Researchers at MIT have proposed a new battery alternative made from very basic materials.
Blocks of cement infused with a form of carbon similar to soot could store enough energy to power whole households. A single 3.5-meter block could hold 10kWh of energy, and power a house for a day, and the technology could be commercialized in a matter of years, the scientists say.
Similar capacitors built into roads could charge cars wirelessly, say MIT professors Franz-Josef Ulm, Admir Masic, and Yang-Shao Horn, and others at MIT and at the Wyss Institute for Biologically Inspired Engineering, in a paper.
The scientists found that carbon black, a form of the element found in incompletely burnt material, can be added to cement blocks as they set, turning them into supercapacitors, able to hold large electrical charges.
Capacitors hold electrical charge, on separated metal conductors. The energy they hold depends on the surface area of the conductive material, and the team discovered that they could create a massive surface area very simply, by adding carbon black to wet cement.
Carbon black is very conductive, and it diffuses in the wet cement, entering cavities left by the water as it reacts during the curing process. This creates a network of tiny wire-like microfibers within the eventual solid concrete block, structured in a fractal way, with multiple branches supporting ever smaller branches.
The material is then soaked in salt such as potassium chloride, which acts as an electrolyte, providing the charged particles that accumulate on the carbon structures. Two electrodes made of this material, separated by a thin space or an insulating layer, form a very powerful supercapacitor.

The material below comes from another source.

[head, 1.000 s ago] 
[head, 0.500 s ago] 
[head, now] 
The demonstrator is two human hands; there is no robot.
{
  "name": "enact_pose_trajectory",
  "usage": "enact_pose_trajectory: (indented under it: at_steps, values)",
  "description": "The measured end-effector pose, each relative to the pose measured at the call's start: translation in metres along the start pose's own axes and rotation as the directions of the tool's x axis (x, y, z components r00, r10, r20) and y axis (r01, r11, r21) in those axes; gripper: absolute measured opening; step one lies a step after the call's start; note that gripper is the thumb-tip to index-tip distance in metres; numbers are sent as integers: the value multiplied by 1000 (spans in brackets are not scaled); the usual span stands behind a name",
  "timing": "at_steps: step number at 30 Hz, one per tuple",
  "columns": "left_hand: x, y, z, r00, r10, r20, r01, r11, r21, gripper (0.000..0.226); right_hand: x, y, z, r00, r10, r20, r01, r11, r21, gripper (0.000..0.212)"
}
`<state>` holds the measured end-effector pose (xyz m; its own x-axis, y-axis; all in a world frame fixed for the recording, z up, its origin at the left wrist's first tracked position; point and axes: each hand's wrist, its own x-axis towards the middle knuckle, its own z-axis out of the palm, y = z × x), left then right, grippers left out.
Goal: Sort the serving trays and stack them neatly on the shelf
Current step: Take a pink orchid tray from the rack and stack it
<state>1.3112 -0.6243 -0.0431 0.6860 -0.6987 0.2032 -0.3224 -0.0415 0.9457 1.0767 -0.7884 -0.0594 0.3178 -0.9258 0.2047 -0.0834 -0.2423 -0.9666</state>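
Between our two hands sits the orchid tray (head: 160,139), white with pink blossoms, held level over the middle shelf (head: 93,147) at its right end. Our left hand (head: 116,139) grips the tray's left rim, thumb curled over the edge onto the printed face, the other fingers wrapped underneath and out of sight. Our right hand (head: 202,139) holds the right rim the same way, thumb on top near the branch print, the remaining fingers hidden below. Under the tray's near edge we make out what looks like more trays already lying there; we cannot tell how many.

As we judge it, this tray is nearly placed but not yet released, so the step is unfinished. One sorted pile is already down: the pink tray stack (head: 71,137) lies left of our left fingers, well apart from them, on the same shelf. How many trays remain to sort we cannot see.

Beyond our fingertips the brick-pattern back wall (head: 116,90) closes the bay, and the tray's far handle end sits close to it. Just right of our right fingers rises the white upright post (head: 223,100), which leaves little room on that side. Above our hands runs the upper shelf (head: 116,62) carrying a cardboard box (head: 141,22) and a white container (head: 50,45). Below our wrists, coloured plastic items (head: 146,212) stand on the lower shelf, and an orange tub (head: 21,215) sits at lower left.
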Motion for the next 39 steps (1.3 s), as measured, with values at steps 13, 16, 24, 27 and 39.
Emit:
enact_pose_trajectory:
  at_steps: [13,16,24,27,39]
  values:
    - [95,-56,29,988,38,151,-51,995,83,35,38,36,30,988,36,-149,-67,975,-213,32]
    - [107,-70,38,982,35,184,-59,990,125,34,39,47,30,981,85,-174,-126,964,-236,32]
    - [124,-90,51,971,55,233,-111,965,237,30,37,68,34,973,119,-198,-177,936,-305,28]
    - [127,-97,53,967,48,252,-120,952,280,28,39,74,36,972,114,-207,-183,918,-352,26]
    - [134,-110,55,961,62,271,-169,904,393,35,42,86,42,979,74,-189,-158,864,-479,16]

“The material is fascinating,” Masic says, “because you have the most-used manmade material in the world, cement, that is combined with carbon black, that is a well-known historical material — the Dead Sea Scrolls were written with it. You have these at least two-millennia-old materials that when you combine them in a specific manner you come up with a conductive nanocomposite, and that’s when things get really interesting.”
As the mixture sets, “the carbon black is self-assembling into a connected conductive wire,” he says.
Cement capacitors can be produced anywhere in the world, and the blocks work with as little as three percent of carbon black in the mixture.
The blocks could help with energy transition, because around the world energy storage is needed to balance renewable energy such as solar and wind power, which is not produced at the same time it is needed.
“There is a huge need for big energy storage,” says Ulm, and existing batteries are expensive and rely on materials such as lithium, whose supply is limited, so cheaper alternatives are badly needed. “That’s where our technology is extremely promising, because cement is ubiquitous."
The team worked out that a 45 cubic meter material block of nanocarbon-black-doped concrete would have enough capacity to store about 10kWh of energy, which is reckoned to be the average daily electricity usage for a household, so remote off-grid houses with batteries in the foundations could operate using windmills or solar panels.
In data centers, it might be possible to have UPS batteries which are part of the structure of the building.
If more powerful capacitors are required, they can be made with a larger concentration of carbon black, at the expense of some structural strength. This could be useful for applications where the concrete is not playing a structural role or where the full strength potential of concrete is not required. For applications such as a foundation, or structural elements of the base of a wind turbine, the “sweet spot” is around 10 percent carbon black in the mix, the team says.
As a proof of concept, the team started very small, with supercapacitors about the size of a button-cell battery, one centimeter across and one millimeter thick. Three of these were charged to one volt, and used to power a 3V light-emitting diode (LED).
The next step is to make blocks the size of a typical 12-volt car battery, then work up to a 45-cubic-meter version to demonstrate its ability to store a house-worth of power.
Beyond this, cement capacitors could be built into concrete roadways where they would store energy produced by solar panels beside the road, and deliver it wirelessly to charge vehicles traveling along the road. Wireless charging for cars is being used in Germany and other places.
Ulm says that the system is very scalable, as the energy-storage capacity is a direct function of the volume of the electrodes. “You can go from one-millimeter-thick electrodes to one-meter-thick electrodes, and by doing so basically you can scale the energy storage capacity from lighting an LED for a few seconds, to powering a whole house,” he says. It is also tunable allowing faster or slower charging, according to the mixture used.
Emissions from concrete in the construction industry are huge, making up eight percent of the world's emissions, more than that produced by the airline industry. Ulm says turning concrete into energy storage could make it “part of the energy transition.”
The research team also included postdocs Nicolas Chanut and Damian Stefaniuk at MIT’s Department of Civil and Environmental Engineering, James Weaver at the Wyss Institute, and Yunguang Zhu in MIT’s Department of Mechanical Engineering. The work was supported by the MIT Concrete Sustainability Hub, with sponsorship by the Concrete Advancement Foundation.